6.2 RECOMMENDATIONS TO DEVELOPMENT OF THE DODS

The implications of these exercises on the development of the Episode 3 DODs will be assessed by the Episode 3 Work Package 5 TMA Expert Group.

Note: this may also involve interactions with the WP5-level consolidation (WP5.4 and WP5.2), feeding Project-level consolidation (WP2).

6.3 PROTOTYPING APPROACH

The introduction of the prototyping approach in Episode 3 aimed to provide an efficient support for the clarification of some concept elements.

Although such an approach was previously used for local projects, its application in the context of a large project such as Episode 3 was a premiere.
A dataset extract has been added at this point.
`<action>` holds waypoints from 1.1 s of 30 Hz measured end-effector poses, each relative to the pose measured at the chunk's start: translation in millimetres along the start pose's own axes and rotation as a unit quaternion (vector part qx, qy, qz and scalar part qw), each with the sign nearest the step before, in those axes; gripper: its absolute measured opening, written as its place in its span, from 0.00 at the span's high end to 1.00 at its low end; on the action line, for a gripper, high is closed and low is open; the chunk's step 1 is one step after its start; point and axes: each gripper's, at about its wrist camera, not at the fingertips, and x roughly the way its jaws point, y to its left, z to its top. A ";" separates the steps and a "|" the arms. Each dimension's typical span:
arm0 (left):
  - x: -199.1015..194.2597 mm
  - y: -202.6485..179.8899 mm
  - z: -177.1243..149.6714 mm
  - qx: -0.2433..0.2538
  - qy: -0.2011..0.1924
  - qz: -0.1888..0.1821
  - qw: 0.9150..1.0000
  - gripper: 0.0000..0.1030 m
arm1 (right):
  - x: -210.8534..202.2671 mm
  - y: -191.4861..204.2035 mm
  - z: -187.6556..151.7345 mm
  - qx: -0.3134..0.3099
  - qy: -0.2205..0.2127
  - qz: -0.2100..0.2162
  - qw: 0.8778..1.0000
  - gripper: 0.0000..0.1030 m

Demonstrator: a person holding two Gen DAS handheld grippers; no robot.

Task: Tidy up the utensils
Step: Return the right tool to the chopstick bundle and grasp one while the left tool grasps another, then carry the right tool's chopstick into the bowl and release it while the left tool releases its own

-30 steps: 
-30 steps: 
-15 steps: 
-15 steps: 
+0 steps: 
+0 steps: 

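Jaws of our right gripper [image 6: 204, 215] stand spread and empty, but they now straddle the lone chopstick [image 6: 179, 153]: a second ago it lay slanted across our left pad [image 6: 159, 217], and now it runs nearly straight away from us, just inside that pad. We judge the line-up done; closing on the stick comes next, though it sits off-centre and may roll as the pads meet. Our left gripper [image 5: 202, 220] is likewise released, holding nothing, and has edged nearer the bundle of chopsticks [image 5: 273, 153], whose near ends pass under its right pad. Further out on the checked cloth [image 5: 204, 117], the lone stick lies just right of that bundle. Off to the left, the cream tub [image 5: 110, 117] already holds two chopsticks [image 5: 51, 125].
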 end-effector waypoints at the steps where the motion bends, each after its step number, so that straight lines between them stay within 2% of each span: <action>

The WP5.3.6 benefited both from the experience of its team in implementing a prototyping approach and from backup information collected during previous experiments. This last item enabled the preparation of the prototyping sessions to rely on existing material, e.g. airspace, tools, working methods definition, concept preliminary acceptance. Building up on previous work enabled the concept to be de-risked and refined.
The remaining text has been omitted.